Copy out the data in full, keeping each line exactly as it reads.

-----

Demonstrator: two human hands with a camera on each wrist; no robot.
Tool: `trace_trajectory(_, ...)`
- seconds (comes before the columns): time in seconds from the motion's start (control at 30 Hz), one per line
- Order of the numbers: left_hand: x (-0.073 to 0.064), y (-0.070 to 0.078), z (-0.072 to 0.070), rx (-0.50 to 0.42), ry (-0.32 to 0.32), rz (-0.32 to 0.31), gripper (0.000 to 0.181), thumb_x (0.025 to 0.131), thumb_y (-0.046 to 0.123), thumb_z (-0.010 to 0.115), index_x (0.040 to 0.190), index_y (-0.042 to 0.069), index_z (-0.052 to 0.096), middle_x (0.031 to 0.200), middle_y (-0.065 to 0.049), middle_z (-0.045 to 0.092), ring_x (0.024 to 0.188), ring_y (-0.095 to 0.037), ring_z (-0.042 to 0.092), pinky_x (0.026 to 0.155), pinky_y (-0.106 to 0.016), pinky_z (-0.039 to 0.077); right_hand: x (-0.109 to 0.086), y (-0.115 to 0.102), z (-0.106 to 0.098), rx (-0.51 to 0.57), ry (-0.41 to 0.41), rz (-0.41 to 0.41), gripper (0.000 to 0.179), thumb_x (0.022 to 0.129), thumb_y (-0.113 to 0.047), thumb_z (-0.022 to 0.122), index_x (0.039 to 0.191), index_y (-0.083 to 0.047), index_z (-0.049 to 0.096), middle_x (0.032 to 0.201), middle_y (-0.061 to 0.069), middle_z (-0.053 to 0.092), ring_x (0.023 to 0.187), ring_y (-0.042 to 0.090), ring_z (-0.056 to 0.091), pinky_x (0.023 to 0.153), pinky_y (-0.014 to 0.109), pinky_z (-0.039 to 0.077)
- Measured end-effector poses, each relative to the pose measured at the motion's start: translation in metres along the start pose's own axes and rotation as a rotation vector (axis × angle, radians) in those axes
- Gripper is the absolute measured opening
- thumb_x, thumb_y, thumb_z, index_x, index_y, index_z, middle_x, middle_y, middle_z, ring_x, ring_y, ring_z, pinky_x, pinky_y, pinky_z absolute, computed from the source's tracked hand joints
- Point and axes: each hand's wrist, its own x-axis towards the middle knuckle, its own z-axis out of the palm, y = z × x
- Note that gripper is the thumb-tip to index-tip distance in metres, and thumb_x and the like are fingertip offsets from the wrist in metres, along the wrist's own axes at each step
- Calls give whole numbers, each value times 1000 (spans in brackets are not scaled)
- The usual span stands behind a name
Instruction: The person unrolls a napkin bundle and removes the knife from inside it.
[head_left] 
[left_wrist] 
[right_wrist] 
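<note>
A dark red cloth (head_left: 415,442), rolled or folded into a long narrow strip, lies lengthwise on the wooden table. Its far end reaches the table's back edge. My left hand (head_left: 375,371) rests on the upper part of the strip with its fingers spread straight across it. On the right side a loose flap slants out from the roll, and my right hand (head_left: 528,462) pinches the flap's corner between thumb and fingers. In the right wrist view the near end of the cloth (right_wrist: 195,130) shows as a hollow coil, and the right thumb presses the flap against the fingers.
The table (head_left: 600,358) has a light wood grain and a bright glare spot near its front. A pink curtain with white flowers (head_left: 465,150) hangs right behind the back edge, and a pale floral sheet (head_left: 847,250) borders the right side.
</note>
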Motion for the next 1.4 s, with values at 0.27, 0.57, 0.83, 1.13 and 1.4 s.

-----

[The completed task]
Demonstrator: two human hands with a camera on each wrist; no robot.
Tool: `trace_trajectory(_, ...)`
- seconds (comes before the columns): time in seconds from the motion's start (control at 30 Hz), one per line
- Order of the numbers: left_hand: x (-0.073 to 0.064), y (-0.070 to 0.078), z (-0.072 to 0.070), rx (-0.50 to 0.42), ry (-0.32 to 0.32), rz (-0.32 to 0.31), gripper (0.000 to 0.181), thumb_x (0.025 to 0.131), thumb_y (-0.046 to 0.123), thumb_z (-0.010 to 0.115), index_x (0.040 to 0.190), index_y (-0.042 to 0.069), index_z (-0.052 to 0.096), middle_x (0.031 to 0.200), middle_y (-0.065 to 0.049), middle_z (-0.045 to 0.092), ring_x (0.024 to 0.188), ring_y (-0.095 to 0.037), ring_z (-0.042 to 0.092), pinky_x (0.026 to 0.155), pinky_y (-0.106 to 0.016), pinky_z (-0.039 to 0.077); right_hand: x (-0.109 to 0.086), y (-0.115 to 0.102), z (-0.106 to 0.098), rx (-0.51 to 0.57), ry (-0.41 to 0.41), rz (-0.41 to 0.41), gripper (0.000 to 0.179), thumb_x (0.022 to 0.129), thumb_y (-0.113 to 0.047), thumb_z (-0.022 to 0.122), index_x (0.039 to 0.191), index_y (-0.083 to 0.047), index_z (-0.049 to 0.096), middle_x (0.032 to 0.201), middle_y (-0.061 to 0.069), middle_z (-0.053 to 0.092), ring_x (0.023 to 0.187), ring_y (-0.042 to 0.090), ring_z (-0.056 to 0.091), pinky_x (0.023 to 0.153), pinky_y (-0.014 to 0.109), pinky_z (-0.039 to 0.077)
- Measured end-effector poses, each relative to the pose measured at the motion's start: translation in metres along the start pose's own axes and rotation as a rotation vector (axis × angle, radians) in those axes
- Gripper is the absolute measured opening
- thumb_x, thumb_y, thumb_z, index_x, index_y, index_z, middle_x, middle_y, middle_z, ring_x, ring_y, ring_z, pinky_x, pinky_y, pinky_z absolute, computed from the source's tracked hand joints
- Point and axes: each hand's wrist, its own x-axis towards the middle knuckle, its own z-axis out of the palm, y = z × x
- Note that gripper is the thumb-tip to index-tip distance in metres, and thumb_x and the like are fingertip offsets from the wrist in metres, along the wrist's own axes at each step
- Calls give whole numbers, each value times 1000 (spans in brackets are not scaled)
- The usual span stands behind a name
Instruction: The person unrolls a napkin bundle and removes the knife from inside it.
[head_left] 
[left_wrist] 
[right_wrist] 
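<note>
A dark red cloth (head_left: 415,442), rolled or folded into a long narrow strip, lies lengthwise on the wooden table. Its far end reaches the table's back edge. My left hand (head_left: 375,371) rests on the upper part of the strip with its fingers spread straight across it. On the right side a loose flap slants out from the roll, and my right hand (head_left: 528,462) pinches the flap's corner between thumb and fingers. In the right wrist view the near end of the cloth (right_wrist: 195,130) shows as a hollow coil, and the right thumb presses the flap against the fingers.
The table (head_left: 600,358) has a light wood grain and a bright glare spot near its front. A pink curtain with white flowers (head_left: 465,150) hangs right behind the back edge, and a pale floral sheet (head_left: 847,250) borders the right side.
</note>
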Motion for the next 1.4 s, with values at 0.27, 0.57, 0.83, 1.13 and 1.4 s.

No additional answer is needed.